Selanjutnya, putri sulung Sri Sultan Hamengku Buwono X, Gusti Kanjeng Ratu (GKR) Mangkubumi didampingi putri dan mantu Dalem lain yakni GKR Condrokirono, GKR Maduretno, KPH Purbodiningrat, dan KPH Notonegoro melepas rombongan tepat pukul 24.00 WIB, diiringi dengan dentingan lonceng Kamandungan Lor sebanyak 12 kali.
Sebelum pelepasan, terlebih dahulu KPH Purbodiningrat menyematkan simping mlathi di telinga para pemegang Dwaja (bendera) masing-masing wilayah di DIY. Adapun bendera tersebut antara lain bendera Merah Putih, bendera Gula Klapa (bendera Kasultanan), dan klebet Budi Wadu Praja (DI Yogyakarta).
Terdapat juga lima bendera yang merepresentasikan kabupaten dan kotamadya, yakni klebet Bangun Tolak (Yogyakarta), Mega Ngampak (Sleman), Podang Ngisep Sari (Gunung Kidul), Pandan Binetot (Bantul), dan Pareanom (Kulon Progo)

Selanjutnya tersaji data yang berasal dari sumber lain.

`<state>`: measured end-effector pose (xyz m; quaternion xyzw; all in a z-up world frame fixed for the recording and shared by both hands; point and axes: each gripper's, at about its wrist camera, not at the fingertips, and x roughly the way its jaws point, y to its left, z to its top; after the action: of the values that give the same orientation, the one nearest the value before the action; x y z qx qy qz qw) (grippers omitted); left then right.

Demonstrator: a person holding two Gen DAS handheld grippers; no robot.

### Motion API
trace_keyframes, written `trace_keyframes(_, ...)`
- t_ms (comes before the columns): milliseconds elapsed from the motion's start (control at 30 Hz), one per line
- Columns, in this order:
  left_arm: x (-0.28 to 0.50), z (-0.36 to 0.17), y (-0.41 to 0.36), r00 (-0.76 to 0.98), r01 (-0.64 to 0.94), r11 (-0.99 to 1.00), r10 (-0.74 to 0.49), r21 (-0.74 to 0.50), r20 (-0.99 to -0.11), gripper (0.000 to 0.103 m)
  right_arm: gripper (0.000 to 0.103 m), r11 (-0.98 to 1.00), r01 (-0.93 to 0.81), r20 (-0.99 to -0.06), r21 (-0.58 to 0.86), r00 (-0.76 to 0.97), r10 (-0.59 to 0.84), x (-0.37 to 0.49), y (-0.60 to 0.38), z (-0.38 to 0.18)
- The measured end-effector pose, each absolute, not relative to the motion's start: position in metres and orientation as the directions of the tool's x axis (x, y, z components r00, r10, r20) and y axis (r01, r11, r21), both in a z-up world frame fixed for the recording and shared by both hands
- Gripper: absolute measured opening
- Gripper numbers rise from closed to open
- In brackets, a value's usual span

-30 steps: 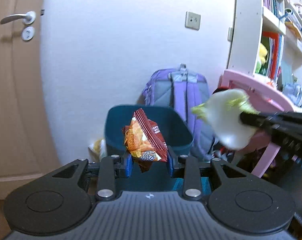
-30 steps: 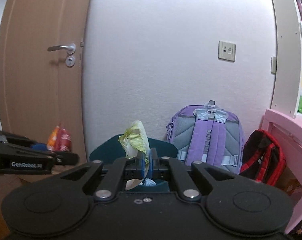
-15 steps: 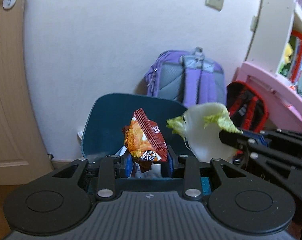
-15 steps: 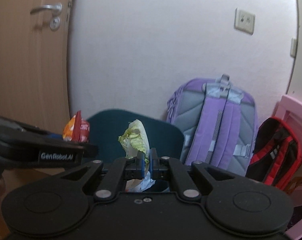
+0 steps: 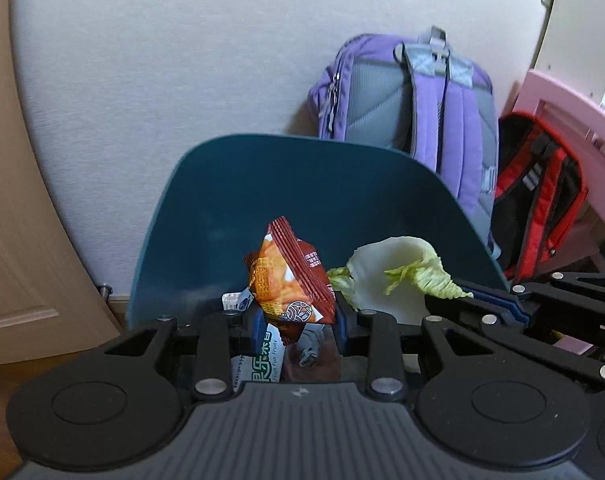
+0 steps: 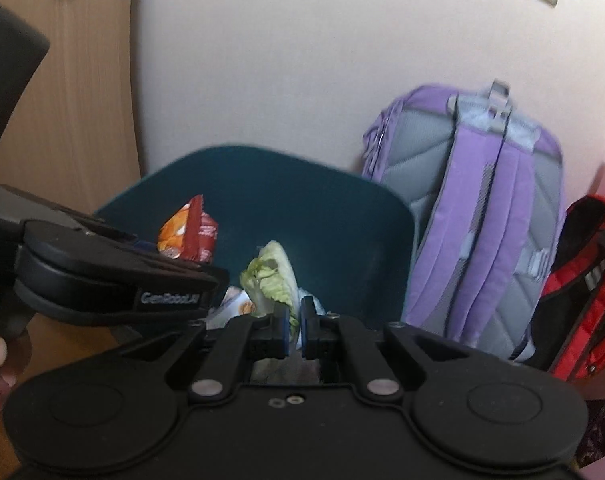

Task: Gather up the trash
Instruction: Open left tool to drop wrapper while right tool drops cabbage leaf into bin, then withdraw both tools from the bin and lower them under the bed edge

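My left gripper (image 5: 296, 316) is shut on an orange and red snack bag (image 5: 288, 280) and holds it over the open dark teal trash bin (image 5: 302, 184). My right gripper (image 6: 295, 330) is shut on a pale green lettuce leaf (image 6: 272, 276), also over the bin (image 6: 322, 216). The leaf (image 5: 394, 276) and the right gripper (image 5: 502, 308) show at the right of the left wrist view. The left gripper (image 6: 206, 280) and snack bag (image 6: 188, 234) show at the left of the right wrist view. Wrappers (image 5: 258, 356) lie inside the bin.
A purple backpack (image 5: 414, 92) leans on the wall behind the bin, a red and black backpack (image 5: 538, 196) to its right. A pink chair (image 5: 570, 104) stands at far right. A wooden door (image 6: 62, 80) is at left.
Both grippers have moved forward and down toward the bin, which now fills more of each view. Each still holds its item. The two grippers are closer together.
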<state>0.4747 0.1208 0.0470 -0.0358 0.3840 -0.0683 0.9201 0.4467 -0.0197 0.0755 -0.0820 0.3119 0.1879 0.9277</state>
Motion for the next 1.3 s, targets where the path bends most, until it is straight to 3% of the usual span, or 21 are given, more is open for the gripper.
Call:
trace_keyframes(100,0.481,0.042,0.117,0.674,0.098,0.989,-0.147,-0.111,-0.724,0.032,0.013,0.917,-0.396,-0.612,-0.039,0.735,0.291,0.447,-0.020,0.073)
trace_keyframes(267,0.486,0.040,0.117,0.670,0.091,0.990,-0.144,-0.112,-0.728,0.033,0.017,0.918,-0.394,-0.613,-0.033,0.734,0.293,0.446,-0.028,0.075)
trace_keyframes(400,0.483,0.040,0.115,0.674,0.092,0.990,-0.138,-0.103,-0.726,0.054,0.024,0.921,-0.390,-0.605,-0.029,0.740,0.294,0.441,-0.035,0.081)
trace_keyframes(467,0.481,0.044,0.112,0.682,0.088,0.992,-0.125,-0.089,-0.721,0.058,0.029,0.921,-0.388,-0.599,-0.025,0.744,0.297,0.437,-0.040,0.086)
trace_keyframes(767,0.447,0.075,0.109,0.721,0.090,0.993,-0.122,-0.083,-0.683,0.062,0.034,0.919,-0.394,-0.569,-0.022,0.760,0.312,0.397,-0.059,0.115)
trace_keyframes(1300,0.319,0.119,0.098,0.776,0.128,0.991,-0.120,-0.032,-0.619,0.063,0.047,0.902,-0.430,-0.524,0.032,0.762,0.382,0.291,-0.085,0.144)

Adapun rute yang ditempuh masih sama seperti tahun sebelumnya yakni Kamandungan Lor-Kauman-Ngabean-Pojok Beteng Lor Kulon-Pojok Beteng Kulon-Jl. MT Haryono-Pojok Beteng Wetan-Jl.Brigjen Katamso-Jl.Ibu Ruswo-Alun-alun Utara-Kamandungan Lor. Keseluruhan prosesi kegiatan selesai pada pukul 02.00 WIB.
"Makna lampah dalam tradisi Mubeng Beteng ini sikap prihatin, refleksi diri, bagaimana agar kita sebagai manusia bersikap lebih baik di masa datang," ujar Kanjeng Raden Tumenggung Wijoyo Pamungkas, panitia prosesi Mubeng Benteng itu.
Lewat tradisi ini dipanjatkan pula doa-doa bagi bangsa agar senantiasa diberkahi ketentraman dan kedamaian, “Selalu ada doa untuk bangsa dari tradisi ini. Agar bangsa ini selalu menjaga keutuhan satu sama lain dan tidak mudah terpecah belah," ujarnya.
Dalam laku mubeng beteng itu pun para abdi membentangkan bendera merah putih di barisan terdepan. Secara khidmat ribuan orang berjalan dengan diam mengikuti di belakang.
Para abdi dalem membaca doa dalam acara Mubeng Beteng. Foto: @ibonugro_
Tradisi Mubeng Beteng sejatinya merupakan inisiasi dari Abdi Dalem di masa lalu bersama masyarakat. Tradisi ini telah ditetapkan sebagai salah satu Warisan Budaya Nasional Tak Benda yang dimiliki Yogyakarta sejak tahun 2015.